Chapter 19: Dancer of the Starry Night

⏱ ~3 min read

# 19

**Chapter 19: Dancer of the Starry Night**

The moment Nyx spoke those words, a virtual panel materialized before Lin Qiye’s eyes.


Nyx Treatment Progress: 3%
Reward conditions met. Randomly drawing from Nyx’s divine abilities…

A spinning wheel of fortune flickered into view and whirled at breakneck speed.
Lin Qiye could see at least twenty slices on the disk, each of roughly equal size—equal odds for every ability.

“Nightfall Descent, Dimming Eye, Thousand Falling Stars, Star-Split Art, Night Blink, Night Kin, Supernatural Fertility…”

The names flashed so fast they blurred, yet Lin Qiye swore something weird had slipped in—
Supernatural Fertility? What the hell kind of divine power is that?
If I land on it, do I skip getting a wife and just pop out a batch of little gods myself?
Hmm… actually sounds kind of convenient…

Then he noticed a sliver in one corner—an extra-thin black slice taking up barely one percent of the wheel.
Its label read simply: “Unknown.”
Unknown? What does that even mean?
No matter; with his crap luck he could spin a thousand times and never hit it.

Lin Qiye took a deep breath, glared at the wheel, and willed it to slow.
The needle slid past ability after ability until it stopped.

“Dancer of the Starry Night…” he read, sighing in resignation.
Sounded way less flashy than Star-Split Art or Thousand Falling Stars, but… at least it wasn’t Supernatural Fertility.
Typical luck—pure me.

The wheel dissolved, leaving the four words hovering in darker and darker ink.
Lin Qiye reached out and closed his fingers around them.

Black light surged into his body.
A mysterious energy rewrote every cell; soul and flesh felt scrubbed clean—indescribably pleasant.
Five seconds later the sensation faded, and he knew he had changed.

New lines appeared:


Dancer of the Starry Night:
Under night skies, speed, strength, stamina, and regeneration quintuple.
Under night skies, your presence is hard to detect.
Under night skies, your aura intimidates others more keenly.
You may converse with nocturnal creatures.

Lin Qiye sucked in a sharp breath.
The unimpressive-sounding power was actually absurdly broken.
Five-fold stat multiplication alone pushed an ordinary physique to the edge of human limits—enter any nighttime triathlon and you’d smash world records.
Add stealth and animal diplomacy and you weren’t even human anymore.

He tamped down his excitement.
He still had zero desire to join Night Watch or fight mythical monsters, but what teenager doesn’t dream of power?
Besides, strength kept family safe.

Settling his thoughts, he turned to Nyx.
She gazed at him tenderly, stroking his hair. “Thanatos, where have you wandered these three thousand years? I missed you so…”

Lin Qiye sat motionless, eyes conflicted.
As expected, Nyx couldn’t tell child from vase; her mind, cracked by longing, painted everything as her offspring.
Jars and bottles couldn’t answer back, so when a living, breathing boy called her “Mother,” her heart latched on—treatment progress leapt to 3%.

“Your little brother missed you too—hug him.” Smiling, she lifted a flower vase toward Lin Qiye.

Lin Qiye: …
Resigned, he accepted the vase and petted it awkwardly.

Out of the corner of his eye he spotted Nyx’s other “children” cradled in her arms—and froze.
Among the labeled bottles he read a bold line:

—Haloperidol (Divine Formula).

His jaw dropped.
Haloperidol? Why did that ring a bell?
Wasn’t that on the psychiatrist’s daytime prescription list? And “Divine Formula”?

In a flash he scrambled up, thrust the vase back, and blurted, “Be right back!”
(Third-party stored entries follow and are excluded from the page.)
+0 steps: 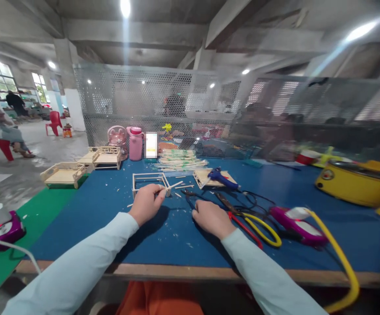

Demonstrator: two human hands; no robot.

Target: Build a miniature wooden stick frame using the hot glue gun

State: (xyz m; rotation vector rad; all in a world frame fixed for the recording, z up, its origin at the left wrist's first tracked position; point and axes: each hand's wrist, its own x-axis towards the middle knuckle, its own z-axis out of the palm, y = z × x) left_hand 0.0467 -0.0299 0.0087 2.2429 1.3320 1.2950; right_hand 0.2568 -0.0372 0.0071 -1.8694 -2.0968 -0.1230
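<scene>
My left hand (147, 203) is closed in a pinch, with thin wooden sticks (176, 185) jutting out past its thumb and fingertips. Just behind it stands a small open wooden frame (149, 176); whether the hand touches it I cannot tell. My right hand (212, 218) rests low over the blue tabletop (176, 249), fingers curled in and whatever they hold hidden. Beside it lie pliers with red handles (247, 231) and a tool with yellow loop handles (268, 232). Farther back, a blue glue gun (223, 178) rests on a flat wooden piece (206, 178).
A pile of wooden sticks (179, 160) lies at the back, near a pink bottle (135, 146). Finished-looking wooden miniatures (63, 175) stand left. A purple power strip (299, 227) with a yellow cable and a yellow pan (353, 183) are right. A perforated metal screen (117, 96) rises behind.
</scene>
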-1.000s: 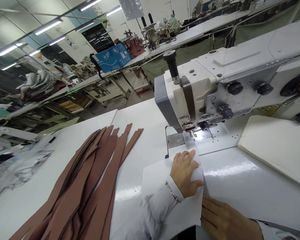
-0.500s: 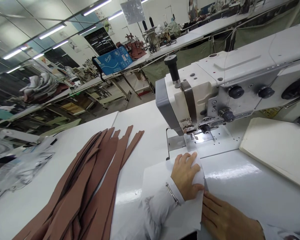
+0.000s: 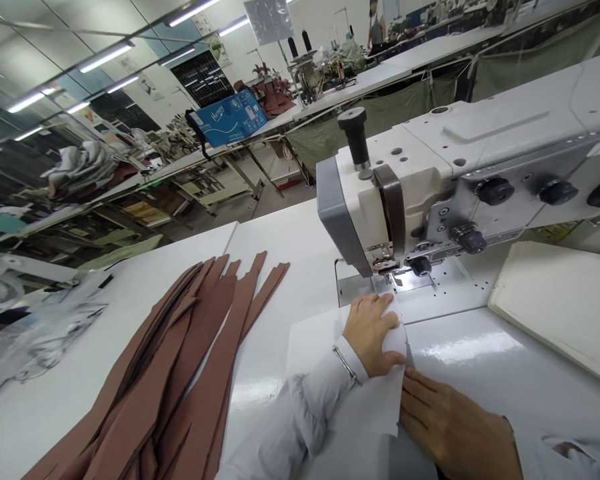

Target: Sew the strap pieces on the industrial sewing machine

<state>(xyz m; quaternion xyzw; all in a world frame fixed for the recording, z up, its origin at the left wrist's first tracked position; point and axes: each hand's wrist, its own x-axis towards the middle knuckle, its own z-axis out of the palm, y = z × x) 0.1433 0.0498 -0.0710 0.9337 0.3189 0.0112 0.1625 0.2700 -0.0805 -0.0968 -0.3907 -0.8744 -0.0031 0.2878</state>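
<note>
White sheet (image 3: 373,407) under loosely spread left hand (image 3: 373,333), flattened right hand (image 3: 453,420) at sheet's right edge, hands gripping nothing

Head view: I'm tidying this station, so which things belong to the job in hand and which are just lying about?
Seemingly in use:
white sheet under the left hand, right hand at its edge
sewing machine just ahead

Seemingly lying about:
brown strips, untouched, perhaps related
clear plastic at far left
blue box in the background
</note>
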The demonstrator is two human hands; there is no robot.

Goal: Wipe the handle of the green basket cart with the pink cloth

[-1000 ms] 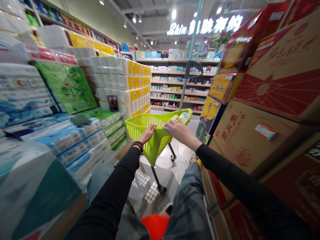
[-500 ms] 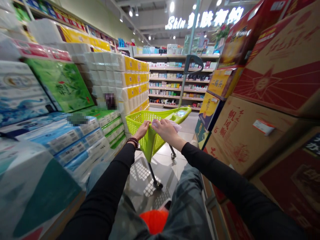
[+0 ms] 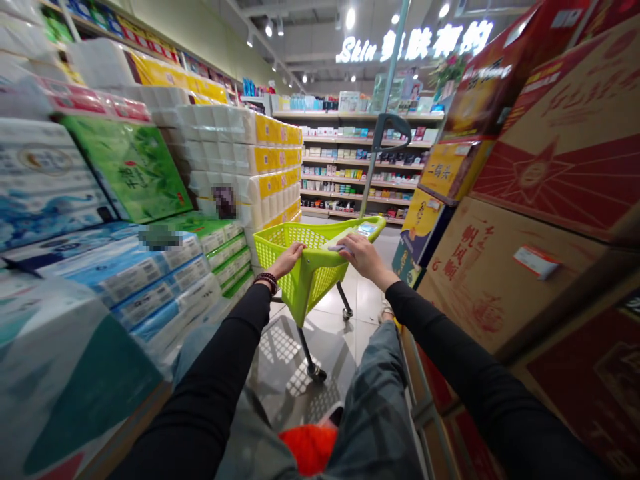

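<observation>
A yellow-green plastic shopping cart (image 3: pixel 295 293) with perforated sides stands on dark legs with casters in front of me. My left hand (image 3: pixel 289 260) is closed on the near rim at its left corner, a beaded bracelet round the wrist. On the right rim lies my right hand (image 3: pixel 365 257), its fingers bent over a pale purple cloth (image 3: pixel 341 247) pressed against the plastic. Most of the cloth is hidden under the fingers. Farther along that rim is a label panel (image 3: pixel 367 229). A grey pole with a dark loop handle (image 3: pixel 393 132) rises behind the cart.
Stacked tissue packs (image 3: pixel 150 273) and white-and-yellow paper rolls (image 3: pixel 270 160) line the left. Cardboard cartons (image 3: pixel 480 267) are piled close on the right. Shelves of small goods (image 3: pixel 345 153) stand at the back. Something orange-red (image 3: pixel 310 447) is low between my legs.
My right hand has slid with the cloth from the near corner rightward along the rim. My left hand stays at the left corner. The view has shifted slightly.
</observation>
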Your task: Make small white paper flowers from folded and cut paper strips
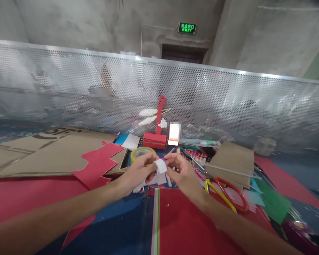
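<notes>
Between my two hands, over the middle of the table, is a small curved strip of white paper. My left hand pinches its left end. At the other end, the fingers of my right hand are closed on it, with a small purple bit showing beside the fingertips. White paper scraps lie just beneath. Behind my left hand rests a roll of yellow tape. A stack of red paper with coloured edges is in front, under my right forearm.
Flat cardboard and cut red paper lie left. A red box with an upright strip and a lit phone stand at the back. Red-and-yellow-handled scissors, cardboard pieces and green paper lie right. Perforated metal panel behind.
</notes>
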Demonstrator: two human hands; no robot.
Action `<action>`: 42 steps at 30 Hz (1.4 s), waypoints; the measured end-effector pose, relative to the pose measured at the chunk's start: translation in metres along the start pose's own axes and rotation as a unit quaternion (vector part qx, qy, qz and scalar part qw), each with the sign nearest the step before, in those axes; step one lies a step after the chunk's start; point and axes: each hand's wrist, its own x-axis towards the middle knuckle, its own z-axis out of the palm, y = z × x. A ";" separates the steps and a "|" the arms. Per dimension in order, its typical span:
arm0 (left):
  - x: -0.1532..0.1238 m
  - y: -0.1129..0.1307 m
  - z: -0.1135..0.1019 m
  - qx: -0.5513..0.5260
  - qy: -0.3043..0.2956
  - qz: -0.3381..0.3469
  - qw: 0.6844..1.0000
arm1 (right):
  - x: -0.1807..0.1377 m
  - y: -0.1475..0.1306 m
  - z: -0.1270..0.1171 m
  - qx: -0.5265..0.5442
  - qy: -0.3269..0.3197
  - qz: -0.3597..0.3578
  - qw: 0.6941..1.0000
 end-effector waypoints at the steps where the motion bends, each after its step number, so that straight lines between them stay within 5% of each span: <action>1: 0.001 0.001 -0.002 0.010 -0.001 -0.001 1.000 | 0.001 0.001 -0.001 -0.004 0.000 0.004 1.000; 23: 0.007 0.008 -0.015 0.101 -0.011 0.073 0.992 | 0.003 0.005 -0.006 -0.042 -0.058 0.021 0.997; 42: 0.035 -0.011 -0.058 0.107 0.031 0.046 0.993 | 0.007 0.005 -0.014 0.171 -0.038 0.008 0.984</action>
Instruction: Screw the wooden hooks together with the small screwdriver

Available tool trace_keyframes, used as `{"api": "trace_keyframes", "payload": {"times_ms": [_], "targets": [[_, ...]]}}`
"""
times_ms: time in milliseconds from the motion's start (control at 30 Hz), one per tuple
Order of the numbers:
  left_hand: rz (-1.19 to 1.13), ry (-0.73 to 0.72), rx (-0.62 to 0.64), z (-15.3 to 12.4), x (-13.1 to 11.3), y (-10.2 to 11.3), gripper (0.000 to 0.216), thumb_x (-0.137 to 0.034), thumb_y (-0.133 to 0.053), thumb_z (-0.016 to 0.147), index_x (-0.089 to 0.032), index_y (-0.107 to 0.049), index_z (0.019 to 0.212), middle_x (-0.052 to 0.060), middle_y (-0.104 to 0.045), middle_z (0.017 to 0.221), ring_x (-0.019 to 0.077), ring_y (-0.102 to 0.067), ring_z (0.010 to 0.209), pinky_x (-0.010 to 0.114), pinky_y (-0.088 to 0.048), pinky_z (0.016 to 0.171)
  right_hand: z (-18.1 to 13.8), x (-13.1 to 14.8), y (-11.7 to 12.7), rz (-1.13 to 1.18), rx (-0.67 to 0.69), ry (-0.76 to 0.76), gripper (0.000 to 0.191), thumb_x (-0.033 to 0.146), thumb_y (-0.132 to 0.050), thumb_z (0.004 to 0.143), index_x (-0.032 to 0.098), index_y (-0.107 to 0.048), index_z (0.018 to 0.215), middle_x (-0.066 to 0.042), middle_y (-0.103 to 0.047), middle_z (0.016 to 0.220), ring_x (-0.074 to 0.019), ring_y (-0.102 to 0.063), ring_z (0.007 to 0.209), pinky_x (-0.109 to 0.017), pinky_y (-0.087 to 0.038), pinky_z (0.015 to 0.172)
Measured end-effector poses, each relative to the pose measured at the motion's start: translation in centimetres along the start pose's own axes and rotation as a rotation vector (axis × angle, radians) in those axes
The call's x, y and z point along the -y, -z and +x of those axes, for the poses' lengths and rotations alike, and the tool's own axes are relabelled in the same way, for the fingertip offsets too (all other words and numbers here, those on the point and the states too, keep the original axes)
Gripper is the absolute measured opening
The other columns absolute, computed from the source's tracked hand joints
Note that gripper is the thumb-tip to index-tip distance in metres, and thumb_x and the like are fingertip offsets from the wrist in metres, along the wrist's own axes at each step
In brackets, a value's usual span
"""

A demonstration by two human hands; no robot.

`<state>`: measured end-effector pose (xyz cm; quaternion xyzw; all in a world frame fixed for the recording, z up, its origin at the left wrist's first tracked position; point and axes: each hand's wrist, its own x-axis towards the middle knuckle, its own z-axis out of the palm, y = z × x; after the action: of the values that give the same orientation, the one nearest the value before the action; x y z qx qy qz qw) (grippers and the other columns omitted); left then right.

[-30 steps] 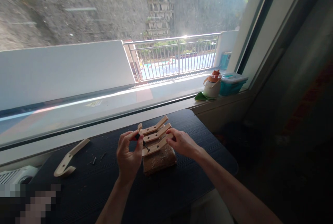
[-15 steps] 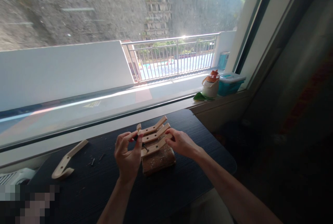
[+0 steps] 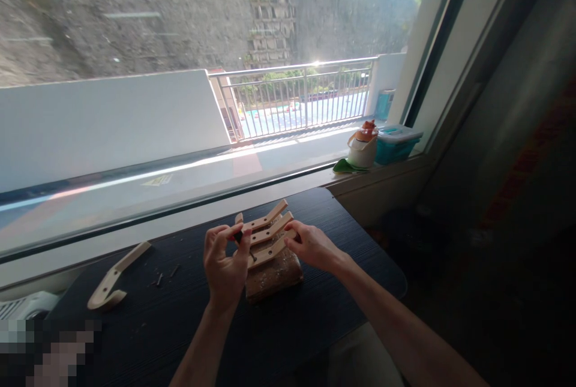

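A brown wooden board lies on the dark table, with three pale wooden hooks fixed across it. My left hand pinches a small dark tool whose thin shaft reaches down to the nearest hook. My right hand rests on the right ends of the hooks, fingers curled against them, holding the board steady.
A loose pale wooden hook lies at the table's left, with a few small screws beside it. On the window sill at the right stand a white and orange pot and a teal box. A pixelated patch covers the lower left corner.
My left hand has turned slightly with the small tool at the nearest hook. The view has drifted a little to the right. The right hand stays on the hooks.
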<state>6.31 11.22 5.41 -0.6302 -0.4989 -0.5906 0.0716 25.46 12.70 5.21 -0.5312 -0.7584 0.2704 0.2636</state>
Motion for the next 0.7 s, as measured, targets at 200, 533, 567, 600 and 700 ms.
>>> {"api": "trace_keyframes", "payload": {"times_ms": [200,533,567,600,700], "targets": [[-0.032,0.043,0.031,0.16,0.08,0.19,0.016,-0.025,-0.065,0.077,-0.018,-0.068,0.091,0.001,-0.058,0.085,0.012,-0.056,0.078,0.026,-0.047,0.074,0.01,0.04,-0.05,-0.011,0.003,-0.001,0.03,0.034,-0.046,0.083,0.02,-0.056,0.107,-0.004,-0.067,0.087,-0.0167,-0.061,0.08,-0.024,-0.039,0.066],[-0.187,0.286,0.172,-0.61,0.44,0.05,0.036,-0.033,-0.061,0.08,-0.019,-0.058,0.113,0.006,-0.069,0.096,0.0164,-0.067,0.085,0.028,-0.054,0.077,-0.13,0.26,0.07,-0.043,0.019,-0.016,0.031,0.035,-0.045,0.083,0.021,-0.055,0.109,-0.003,-0.067,0.087,-0.0162,-0.061,0.079,-0.024,-0.039,0.064],[-0.202,0.306,0.181,-0.69,0.49,0.04,0.036,-0.034,-0.06,0.081,-0.019,-0.056,0.113,0.006,-0.07,0.096,0.0171,-0.068,0.086,0.029,-0.054,0.077,-0.1,0.25,0.05,-0.048,0.023,-0.016,0.032,0.035,-0.045,0.084,0.021,-0.055,0.11,-0.003,-0.067,0.088,-0.0161,-0.061,0.079,-0.024,-0.039,0.065],[-0.213,0.321,0.194,-0.73,0.51,0.05,0.035,-0.035,-0.059,0.081,-0.019,-0.056,0.112,0.007,-0.07,0.096,0.0175,-0.068,0.087,0.03,-0.054,0.079,-0.09,0.22,0.02,-0.056,0.027,-0.015,0.032,0.035,-0.045,0.084,0.021,-0.055,0.111,-0.003,-0.067,0.089,-0.0158,-0.061,0.08,-0.023,-0.039,0.065],[-0.209,0.336,0.244,-0.57,0.42,0.26,0.031,-0.036,-0.056,0.082,-0.02,-0.059,0.109,0.007,-0.07,0.099,0.0188,-0.067,0.092,0.033,-0.052,0.084,-0.15,0.16,0.06,-0.092,0.032,-0.016,0.034,0.035,-0.045,0.084,0.021,-0.054,0.113,-0.004,-0.067,0.089,-0.016,-0.061,0.079,-0.024,-0.04,0.065]]}}
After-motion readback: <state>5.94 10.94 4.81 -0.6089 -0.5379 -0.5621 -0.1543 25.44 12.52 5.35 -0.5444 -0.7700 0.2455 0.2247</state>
He sprinted to the second floor and shoved open the door at the end: Pharmacy.
Nyx had clearly visited; half the “kids” were missing.
Inside, floor-to-ceiling metal shelves glittered with drugs—antipsychotics, tranquilizers, mood stabilizers—every label stamped “Divine Formula.”

Grinning, he grabbed the bottles from the doctor’s list and hurried back.

“One of these, twice a day; this one, three times…”
Nyx stared at his face as if it were a flower, hearing nothing.

“…Fine, I’ll feed you myself.”
Expecting a severe psychotic to remember meds was wishful thinking.

At his promise, Nyx beamed—the happiest smile in the world.